God Returned Joseph's Bones to the Place He Was Stolen From
God told the tribes: from Shechem you stole him, to Shechem you return him. The burial matched the theft with a precision that had waited four centuries.
Table of Contents
The Verse in Joshua Nobody Stops At
The book of Joshua ends with the distribution of the land, the settling of accounts, the final arrangements of a people taking possession of what they had been promised. Near the end, almost as an afterthought, a single verse records that the bones of Joseph were buried in Shechem, in the portion of land that Jacob had bought from the sons of Hamor. The verse is brief. The text moves on.
The rabbinic tradition stopped there and asked why Shechem. Of all the places in Canaan where a patriarch might be buried, why the city with the most complicated history in the family's memory? Why the place where Simeon and Levi had killed every male and taken Dinah back?
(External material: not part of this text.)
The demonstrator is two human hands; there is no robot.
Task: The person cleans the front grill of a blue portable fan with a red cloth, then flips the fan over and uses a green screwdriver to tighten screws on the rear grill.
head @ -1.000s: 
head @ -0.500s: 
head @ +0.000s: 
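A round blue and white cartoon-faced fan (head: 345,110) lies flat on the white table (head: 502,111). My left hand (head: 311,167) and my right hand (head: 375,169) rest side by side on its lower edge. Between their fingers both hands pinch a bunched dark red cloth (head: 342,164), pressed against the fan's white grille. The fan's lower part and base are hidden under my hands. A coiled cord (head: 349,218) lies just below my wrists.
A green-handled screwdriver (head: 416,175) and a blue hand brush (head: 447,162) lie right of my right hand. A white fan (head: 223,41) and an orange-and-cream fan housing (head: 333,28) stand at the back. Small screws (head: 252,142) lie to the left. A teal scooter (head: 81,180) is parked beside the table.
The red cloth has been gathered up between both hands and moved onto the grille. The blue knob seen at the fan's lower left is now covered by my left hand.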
Why the place where Joseph himself had been sent to check on his brothers and had been seized and thrown into a pit instead?
What God Said to the Tribes
The tradition preserved in the Legends of the Jews supplies God's own answer. When the bones were carried to Shechem for burial, God spoke: from Shechem did you steal him, and to Shechem shall you return him. The sentence is a verdict. It names the crime and the repair in the same breath, with the kind of precision that only makes sense if the full span of time between the two events has been held in mind simultaneously.
Joseph's brothers had driven the flocks to Shechem. Jacob had sent Joseph to find them. The brothers saw him coming from a distance, recognized the coat of many colors, and began to plan. It was outside Shechem that they stripped him, threw him into the pit, and sold him to the Midianite traders heading south. The theft took place in the fields of Shechem. The burial was arranged in the same fields. God was exacting about this kind of symmetry.
Why God Cares About the Bodies of the Righteous
The tradition does not stop at the elegant symmetry. It asks a deeper question: why does it matter where the righteous are buried? Why should bones be carried forty years through the wilderness rather than being placed honorably in Egypt, where Joseph had lived and worked and built his life?
The answer the tradition gives is about what God owes the righteous and what the righteous have a right to expect. Joseph had been sold from Shechem. He had spent the rest of his life in Egypt, had become Egyptian in his administrative role and his public position, had married an Egyptian woman and raised Egyptian sons. But his identity was not Egyptian. He had told his brothers on his deathbed that God would surely visit them. He was not asking to be left behind when the visiting came. His bones had a claim on the passage out.
The Logic of the Return
The tradition reads the burial at Shechem as a statement about how divine justice works across long time spans. The theft was not punished immediately. Joseph was not returned to Canaan while he was alive. The injustice of the sale was not reversed in any direct sense during Joseph's lifetime. He became powerful and was reconciled with his brothers and died in peace. But the land that had been taken from him by the theft, the fields of Shechem where his story had taken its decisive turn, was given back to him in the end. His bones were placed in the ground that had first absorbed his blood and his presence as a prisoner.
What was taken from Shechem had to be given back to Shechem. The land remembered him. The tradition says God remembered on the land's behalf, and arranged the burial with the precision of someone who had been tracking the account since the moment the coat of many colors disappeared into the pit.